#### [Records]
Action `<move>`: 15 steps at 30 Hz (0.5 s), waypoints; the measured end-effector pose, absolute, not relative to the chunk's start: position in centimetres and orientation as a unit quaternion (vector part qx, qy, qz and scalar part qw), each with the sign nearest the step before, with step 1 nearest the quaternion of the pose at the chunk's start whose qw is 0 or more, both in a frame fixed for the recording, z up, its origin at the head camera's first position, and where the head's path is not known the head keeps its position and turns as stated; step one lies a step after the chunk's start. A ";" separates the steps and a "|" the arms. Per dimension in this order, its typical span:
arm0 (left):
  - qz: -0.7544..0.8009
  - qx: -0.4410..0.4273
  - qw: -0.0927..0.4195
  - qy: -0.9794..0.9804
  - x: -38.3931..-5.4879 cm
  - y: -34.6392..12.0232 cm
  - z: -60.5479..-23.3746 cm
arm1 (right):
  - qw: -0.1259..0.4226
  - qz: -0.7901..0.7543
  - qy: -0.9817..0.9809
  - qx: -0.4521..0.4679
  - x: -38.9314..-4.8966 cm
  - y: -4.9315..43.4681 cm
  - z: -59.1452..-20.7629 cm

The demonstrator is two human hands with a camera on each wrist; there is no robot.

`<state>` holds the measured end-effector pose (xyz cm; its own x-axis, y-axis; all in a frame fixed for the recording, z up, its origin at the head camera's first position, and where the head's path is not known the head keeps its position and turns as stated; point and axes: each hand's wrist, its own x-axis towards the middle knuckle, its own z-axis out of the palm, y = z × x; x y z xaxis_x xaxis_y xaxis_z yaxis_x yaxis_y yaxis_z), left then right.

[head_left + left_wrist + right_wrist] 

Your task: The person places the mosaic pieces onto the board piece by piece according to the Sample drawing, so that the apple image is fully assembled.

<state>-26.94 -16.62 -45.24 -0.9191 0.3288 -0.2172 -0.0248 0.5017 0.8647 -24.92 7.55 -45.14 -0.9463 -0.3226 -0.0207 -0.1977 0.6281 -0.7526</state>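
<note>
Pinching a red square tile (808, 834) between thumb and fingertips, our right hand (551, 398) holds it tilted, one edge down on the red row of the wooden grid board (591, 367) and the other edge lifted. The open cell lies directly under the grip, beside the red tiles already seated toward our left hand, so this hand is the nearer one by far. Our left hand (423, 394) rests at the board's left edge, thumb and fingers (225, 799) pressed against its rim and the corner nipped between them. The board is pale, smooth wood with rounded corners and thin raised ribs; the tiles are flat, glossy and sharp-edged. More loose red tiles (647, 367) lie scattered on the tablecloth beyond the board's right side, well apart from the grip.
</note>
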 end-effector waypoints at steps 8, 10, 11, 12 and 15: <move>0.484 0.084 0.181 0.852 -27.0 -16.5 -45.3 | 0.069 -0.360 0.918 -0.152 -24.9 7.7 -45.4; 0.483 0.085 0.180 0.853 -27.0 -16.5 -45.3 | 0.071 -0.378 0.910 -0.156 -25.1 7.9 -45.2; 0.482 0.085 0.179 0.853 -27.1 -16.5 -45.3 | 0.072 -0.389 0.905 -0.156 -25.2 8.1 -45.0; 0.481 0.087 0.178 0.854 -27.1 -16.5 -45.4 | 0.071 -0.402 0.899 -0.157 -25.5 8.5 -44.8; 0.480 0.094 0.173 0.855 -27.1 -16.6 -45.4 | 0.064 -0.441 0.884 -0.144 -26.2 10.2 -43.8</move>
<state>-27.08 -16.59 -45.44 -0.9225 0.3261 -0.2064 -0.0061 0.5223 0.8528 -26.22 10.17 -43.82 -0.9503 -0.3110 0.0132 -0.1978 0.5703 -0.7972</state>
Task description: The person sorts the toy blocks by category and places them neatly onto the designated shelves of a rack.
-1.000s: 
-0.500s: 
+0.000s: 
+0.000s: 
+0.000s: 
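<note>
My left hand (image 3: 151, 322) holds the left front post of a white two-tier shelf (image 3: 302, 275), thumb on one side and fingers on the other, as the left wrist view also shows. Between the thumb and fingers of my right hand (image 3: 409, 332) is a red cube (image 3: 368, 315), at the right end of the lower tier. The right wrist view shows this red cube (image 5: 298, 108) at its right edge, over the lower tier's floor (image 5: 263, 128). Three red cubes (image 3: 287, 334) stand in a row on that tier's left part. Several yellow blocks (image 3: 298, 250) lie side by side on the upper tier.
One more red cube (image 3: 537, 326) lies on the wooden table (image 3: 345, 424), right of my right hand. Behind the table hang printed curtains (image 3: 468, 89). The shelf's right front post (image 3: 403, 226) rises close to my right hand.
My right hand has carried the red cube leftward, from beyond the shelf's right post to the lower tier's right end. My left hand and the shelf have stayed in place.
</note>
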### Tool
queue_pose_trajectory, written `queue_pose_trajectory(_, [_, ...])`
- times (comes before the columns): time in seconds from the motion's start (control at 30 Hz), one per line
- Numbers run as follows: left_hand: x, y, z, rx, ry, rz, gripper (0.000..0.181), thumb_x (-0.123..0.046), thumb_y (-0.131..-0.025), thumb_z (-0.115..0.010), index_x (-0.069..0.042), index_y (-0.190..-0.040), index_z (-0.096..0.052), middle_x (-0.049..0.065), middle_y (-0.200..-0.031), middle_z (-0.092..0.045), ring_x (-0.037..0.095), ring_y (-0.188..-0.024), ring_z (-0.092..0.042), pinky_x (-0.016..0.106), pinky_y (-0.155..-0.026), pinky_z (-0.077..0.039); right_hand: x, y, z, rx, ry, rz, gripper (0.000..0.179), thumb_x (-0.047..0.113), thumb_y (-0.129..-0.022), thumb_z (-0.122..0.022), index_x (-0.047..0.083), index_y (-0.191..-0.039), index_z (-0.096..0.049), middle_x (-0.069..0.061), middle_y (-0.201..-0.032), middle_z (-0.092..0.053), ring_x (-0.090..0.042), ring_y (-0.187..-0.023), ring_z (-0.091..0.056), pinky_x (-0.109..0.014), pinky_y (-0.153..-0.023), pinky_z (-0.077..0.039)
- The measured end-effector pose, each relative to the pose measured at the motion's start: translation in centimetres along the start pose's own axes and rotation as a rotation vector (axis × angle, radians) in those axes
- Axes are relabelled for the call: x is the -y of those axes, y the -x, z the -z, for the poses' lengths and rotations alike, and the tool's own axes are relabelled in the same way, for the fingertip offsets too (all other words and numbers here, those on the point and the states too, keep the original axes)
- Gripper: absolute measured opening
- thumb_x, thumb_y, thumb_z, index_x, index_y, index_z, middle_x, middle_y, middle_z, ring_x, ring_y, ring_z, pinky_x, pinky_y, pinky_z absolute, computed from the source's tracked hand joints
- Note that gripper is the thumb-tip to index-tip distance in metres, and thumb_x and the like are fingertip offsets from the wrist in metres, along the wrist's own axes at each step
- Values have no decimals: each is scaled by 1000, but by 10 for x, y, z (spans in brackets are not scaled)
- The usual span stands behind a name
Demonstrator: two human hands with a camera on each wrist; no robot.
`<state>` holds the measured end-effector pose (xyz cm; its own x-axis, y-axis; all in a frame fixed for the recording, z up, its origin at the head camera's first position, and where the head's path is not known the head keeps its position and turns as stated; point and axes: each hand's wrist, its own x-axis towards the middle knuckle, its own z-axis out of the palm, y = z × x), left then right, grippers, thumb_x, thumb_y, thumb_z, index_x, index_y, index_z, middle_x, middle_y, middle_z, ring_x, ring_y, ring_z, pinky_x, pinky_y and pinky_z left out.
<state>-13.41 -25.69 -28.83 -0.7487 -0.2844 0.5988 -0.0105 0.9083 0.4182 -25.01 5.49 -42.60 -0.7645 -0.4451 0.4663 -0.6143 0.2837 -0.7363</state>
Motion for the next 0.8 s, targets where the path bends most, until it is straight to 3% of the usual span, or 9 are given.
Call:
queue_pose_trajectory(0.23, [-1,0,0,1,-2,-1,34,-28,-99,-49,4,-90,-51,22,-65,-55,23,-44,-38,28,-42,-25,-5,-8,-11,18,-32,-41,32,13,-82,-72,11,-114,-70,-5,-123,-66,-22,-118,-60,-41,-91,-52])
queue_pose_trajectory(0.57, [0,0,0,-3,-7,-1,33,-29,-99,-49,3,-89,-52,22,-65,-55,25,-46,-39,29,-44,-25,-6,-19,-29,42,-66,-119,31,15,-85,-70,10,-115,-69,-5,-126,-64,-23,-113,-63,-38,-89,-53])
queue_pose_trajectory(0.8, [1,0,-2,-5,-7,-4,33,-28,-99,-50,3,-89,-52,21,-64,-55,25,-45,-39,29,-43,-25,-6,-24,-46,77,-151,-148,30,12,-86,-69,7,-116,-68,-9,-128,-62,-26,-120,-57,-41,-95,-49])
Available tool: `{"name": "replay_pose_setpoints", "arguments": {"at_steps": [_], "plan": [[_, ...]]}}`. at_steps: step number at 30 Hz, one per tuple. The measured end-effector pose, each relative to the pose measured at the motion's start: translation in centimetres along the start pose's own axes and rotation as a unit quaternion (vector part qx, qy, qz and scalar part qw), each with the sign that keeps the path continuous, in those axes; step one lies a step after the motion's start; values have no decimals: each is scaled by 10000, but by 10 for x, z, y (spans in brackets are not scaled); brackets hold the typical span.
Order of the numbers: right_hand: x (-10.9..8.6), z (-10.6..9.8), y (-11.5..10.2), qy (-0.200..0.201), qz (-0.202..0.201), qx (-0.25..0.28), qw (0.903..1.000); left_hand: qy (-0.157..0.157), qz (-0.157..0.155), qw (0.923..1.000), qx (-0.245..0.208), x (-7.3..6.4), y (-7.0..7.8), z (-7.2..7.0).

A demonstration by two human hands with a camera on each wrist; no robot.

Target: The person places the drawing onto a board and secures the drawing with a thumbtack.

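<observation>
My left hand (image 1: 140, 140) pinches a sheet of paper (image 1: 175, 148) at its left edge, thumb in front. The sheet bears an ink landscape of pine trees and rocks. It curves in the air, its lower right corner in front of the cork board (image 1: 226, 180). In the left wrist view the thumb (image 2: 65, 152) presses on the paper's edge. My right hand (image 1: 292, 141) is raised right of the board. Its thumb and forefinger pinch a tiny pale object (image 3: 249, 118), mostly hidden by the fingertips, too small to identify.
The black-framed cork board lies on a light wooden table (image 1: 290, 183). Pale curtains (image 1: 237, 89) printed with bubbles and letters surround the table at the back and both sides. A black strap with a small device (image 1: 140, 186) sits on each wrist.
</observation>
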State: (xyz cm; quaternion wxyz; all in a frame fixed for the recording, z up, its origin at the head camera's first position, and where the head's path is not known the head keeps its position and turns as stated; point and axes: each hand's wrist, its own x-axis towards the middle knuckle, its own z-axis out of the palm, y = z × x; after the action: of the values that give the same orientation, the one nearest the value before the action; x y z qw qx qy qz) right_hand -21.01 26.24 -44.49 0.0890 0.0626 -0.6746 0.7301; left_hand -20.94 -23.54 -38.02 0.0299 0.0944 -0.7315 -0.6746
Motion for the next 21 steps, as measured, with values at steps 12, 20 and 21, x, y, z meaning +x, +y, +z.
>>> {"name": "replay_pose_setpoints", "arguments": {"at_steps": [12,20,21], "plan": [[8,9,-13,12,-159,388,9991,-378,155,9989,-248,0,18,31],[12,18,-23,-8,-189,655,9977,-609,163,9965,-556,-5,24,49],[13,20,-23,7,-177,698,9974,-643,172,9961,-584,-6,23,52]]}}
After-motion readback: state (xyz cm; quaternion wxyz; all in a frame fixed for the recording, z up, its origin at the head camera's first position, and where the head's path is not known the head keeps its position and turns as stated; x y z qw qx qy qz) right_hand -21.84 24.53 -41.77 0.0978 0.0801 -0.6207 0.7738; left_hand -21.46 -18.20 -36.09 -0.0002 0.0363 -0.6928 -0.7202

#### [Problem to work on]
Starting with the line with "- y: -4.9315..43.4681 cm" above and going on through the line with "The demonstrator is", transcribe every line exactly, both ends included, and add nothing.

#### [Reply to the exercise]
  - y: -4.9315..43.4681 cm
  - z: -59.1452..-20.7629 cm

The demonstrator is two human hands with a camera on each wrist; there is no robot.

With that, the answer is complete.